И когда все сидящие в катере успели освоить азы его вождения в весьма непростых условиях, а к воде стали спускаться отроги Каменного Пояса земли русской, из-за поворота показался на бугре сказочного типа большой дом с несколькими пристройками и баней. К берегу спустился бородатый мужчина.

Только поднявшись к огороженным проволочной сеткой срубам, можно было оценить с возвышения всю силу красоты этого места. С двух сторон в реку впадали притоки с такой же абсолютно чистой водой. Речки уходили вдаль по каменистой покрытой редколесьем равнине к виднеющимся провалам среди холмистых предгорий. И над всем этим висло совершенное беззвучие, окружающее и берегущее для слуха переливистый плеск воды.

– Здравствуйте, гости дорогие! Слава богу, опять ко мне барин кого-то привез! – приветствовал подошедший Сказочник, помогая закрепить на берегу якорь. Недалеко от катера лежала небольшая лодка с водометным двигателем.

– Это Николай, наш управдом, егерь, повар и еще много кто. В общем, начальник «Сказки», правда, без подчиненных, но со сменным, – представил барин, пожимая ему руку.

– Скучаю я тут. Гости чаще приезжают уж перед самой зимой, как нерест у семги начнется! – восторженно нашептывал Николай-Сказочник. – Как нерест – семги на галечниках хвостом ямки выбивают, парами встают каждая пара в своей ямке. Придешь, глянешь – работа у рыбы кипит по всей реке! А хариусов над семгой мечется – тучи просто, так и норовят икринку подобрать.

– А потом едят икру из ямок, как из мисок?

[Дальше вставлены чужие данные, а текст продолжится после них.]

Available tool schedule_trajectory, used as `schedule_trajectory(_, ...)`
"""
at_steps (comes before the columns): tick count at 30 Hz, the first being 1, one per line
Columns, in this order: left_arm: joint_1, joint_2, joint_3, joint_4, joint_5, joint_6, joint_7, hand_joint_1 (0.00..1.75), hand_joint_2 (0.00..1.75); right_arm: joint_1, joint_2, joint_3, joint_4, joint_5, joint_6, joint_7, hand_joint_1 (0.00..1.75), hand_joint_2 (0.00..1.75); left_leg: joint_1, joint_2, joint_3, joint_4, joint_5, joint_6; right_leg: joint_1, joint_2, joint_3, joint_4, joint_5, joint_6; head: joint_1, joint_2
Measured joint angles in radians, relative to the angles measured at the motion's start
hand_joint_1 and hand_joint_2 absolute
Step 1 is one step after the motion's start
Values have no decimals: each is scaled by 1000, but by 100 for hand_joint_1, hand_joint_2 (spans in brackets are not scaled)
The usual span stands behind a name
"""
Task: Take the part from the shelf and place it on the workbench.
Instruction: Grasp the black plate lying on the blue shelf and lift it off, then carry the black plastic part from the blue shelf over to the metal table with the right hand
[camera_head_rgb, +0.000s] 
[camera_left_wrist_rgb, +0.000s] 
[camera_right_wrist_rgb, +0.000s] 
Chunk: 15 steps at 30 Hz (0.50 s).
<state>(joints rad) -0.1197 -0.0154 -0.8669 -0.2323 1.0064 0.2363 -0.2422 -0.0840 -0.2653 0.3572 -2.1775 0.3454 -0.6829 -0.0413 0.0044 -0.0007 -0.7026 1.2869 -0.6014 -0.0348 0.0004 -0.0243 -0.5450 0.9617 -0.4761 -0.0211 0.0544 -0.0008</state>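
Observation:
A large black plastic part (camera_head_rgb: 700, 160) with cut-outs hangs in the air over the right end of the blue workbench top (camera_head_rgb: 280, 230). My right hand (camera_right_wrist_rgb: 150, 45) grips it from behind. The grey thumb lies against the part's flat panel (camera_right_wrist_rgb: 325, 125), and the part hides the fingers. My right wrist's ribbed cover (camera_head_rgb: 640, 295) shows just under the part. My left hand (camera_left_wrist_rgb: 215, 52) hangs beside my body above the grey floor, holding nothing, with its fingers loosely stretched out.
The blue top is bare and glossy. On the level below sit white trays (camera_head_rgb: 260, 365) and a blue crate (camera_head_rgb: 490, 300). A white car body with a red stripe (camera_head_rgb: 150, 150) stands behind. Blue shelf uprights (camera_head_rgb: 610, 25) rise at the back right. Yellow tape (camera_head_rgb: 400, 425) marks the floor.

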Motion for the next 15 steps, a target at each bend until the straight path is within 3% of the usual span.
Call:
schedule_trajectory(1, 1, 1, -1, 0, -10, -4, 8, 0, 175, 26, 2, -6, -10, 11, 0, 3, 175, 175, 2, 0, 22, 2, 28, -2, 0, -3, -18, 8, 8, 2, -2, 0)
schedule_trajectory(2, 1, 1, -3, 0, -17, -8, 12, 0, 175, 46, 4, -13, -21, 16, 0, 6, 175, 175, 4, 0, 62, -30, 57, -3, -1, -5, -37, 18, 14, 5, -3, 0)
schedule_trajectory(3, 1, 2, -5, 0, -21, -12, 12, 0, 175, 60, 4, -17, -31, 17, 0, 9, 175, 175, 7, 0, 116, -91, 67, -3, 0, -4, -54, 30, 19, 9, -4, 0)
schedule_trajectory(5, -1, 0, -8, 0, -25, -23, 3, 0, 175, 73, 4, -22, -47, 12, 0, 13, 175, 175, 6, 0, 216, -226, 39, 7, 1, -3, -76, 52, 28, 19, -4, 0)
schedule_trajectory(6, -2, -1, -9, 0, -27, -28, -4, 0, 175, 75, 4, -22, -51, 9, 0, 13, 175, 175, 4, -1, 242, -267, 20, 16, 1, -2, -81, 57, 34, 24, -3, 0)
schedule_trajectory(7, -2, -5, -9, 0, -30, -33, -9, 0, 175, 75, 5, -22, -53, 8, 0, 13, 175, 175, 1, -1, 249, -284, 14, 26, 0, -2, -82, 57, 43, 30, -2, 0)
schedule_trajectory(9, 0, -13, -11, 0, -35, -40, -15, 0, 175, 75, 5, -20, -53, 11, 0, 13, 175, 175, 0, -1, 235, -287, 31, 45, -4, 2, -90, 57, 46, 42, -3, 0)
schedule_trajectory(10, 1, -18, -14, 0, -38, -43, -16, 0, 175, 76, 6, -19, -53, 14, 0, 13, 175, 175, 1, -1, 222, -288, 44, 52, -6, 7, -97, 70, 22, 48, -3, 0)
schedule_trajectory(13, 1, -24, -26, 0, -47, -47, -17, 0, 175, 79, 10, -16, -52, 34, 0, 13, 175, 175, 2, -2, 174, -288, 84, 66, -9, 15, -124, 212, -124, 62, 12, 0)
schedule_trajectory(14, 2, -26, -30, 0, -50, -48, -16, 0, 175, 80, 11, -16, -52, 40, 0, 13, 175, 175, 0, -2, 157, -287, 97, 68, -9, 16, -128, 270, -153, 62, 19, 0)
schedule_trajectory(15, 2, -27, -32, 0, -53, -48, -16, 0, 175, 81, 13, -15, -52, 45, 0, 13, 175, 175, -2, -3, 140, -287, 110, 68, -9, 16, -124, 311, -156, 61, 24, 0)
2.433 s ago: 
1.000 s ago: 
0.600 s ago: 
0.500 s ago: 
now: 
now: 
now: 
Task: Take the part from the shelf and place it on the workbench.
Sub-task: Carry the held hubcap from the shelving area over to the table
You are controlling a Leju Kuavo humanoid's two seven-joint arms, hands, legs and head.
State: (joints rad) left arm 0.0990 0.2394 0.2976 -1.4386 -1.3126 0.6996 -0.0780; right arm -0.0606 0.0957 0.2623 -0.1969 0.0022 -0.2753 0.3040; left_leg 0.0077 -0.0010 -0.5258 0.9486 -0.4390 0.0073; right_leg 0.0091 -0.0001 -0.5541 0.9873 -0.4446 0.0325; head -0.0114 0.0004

– Нет, за икрой присматривать у семги одна рыбина из пары остается, стоит, пока личинки из икры вылупляться не начнут. Хариусы все стараются у семги икру уворовать, так она их и хвостом отбивает, и зубами хватает. В прошлом году один гость, – Николай назвал имя одного из довольно известных музыкантов, – большой любитель ныряльного дела, в маске с трубкой и без ружья подводного решил сразу километр сплавиться до переката. Каску хоккейную на голову одел, чтоб о камни не расшибить, наколенники да налокотники. Несет под водой этого хоккеиста, я рядом на лодке плыву, приглядываю. Смотрю – он мимо семги проносится и всегда норовит рыбину рукой погладить. А та которая увернется, которая его хвостом хлопнет – не мешай, мол. Наполучал он от рыбы, зато уж счастлив был, когда я его обратно на лодке вез. Ничего, говорил, подобного даже представить не мог! Так уж ему это понравилось, что он напоследок решил и около поселка так под водой с аквалангом пару километров промчаться. Вода там по нашему берегу ниже устья этого притока чистая идет, но поспокойнее, чем здесь, поэтому кто на лодке сзади за ним плыл, приостановились у берега, думают, вылезет на берег, тогда и подплывут. А он к бережку тихонько подвернул и вылез аккурат рядом с местным дедом, который с лодки на якоре рыбачил. Дед-то чуть не столетний, подслеповат уж стал, как вскочит, мотор дергает и помчал к деревне, там на берег на лодке вылетает, выскакивает, крестится и кричит: «Спасайтесь, я водяного видел! Водяной на берег выполз, весь чешуей блестит!» Еле успокоили деда. Потом он рассказывал, что хотел было сгоряча дробью по водяному пальнуть, когда он на берег выходил, ружье-то было в лодке, да подумал, что нельзя гневить… Пришлось бы тому водолазу весело, однако!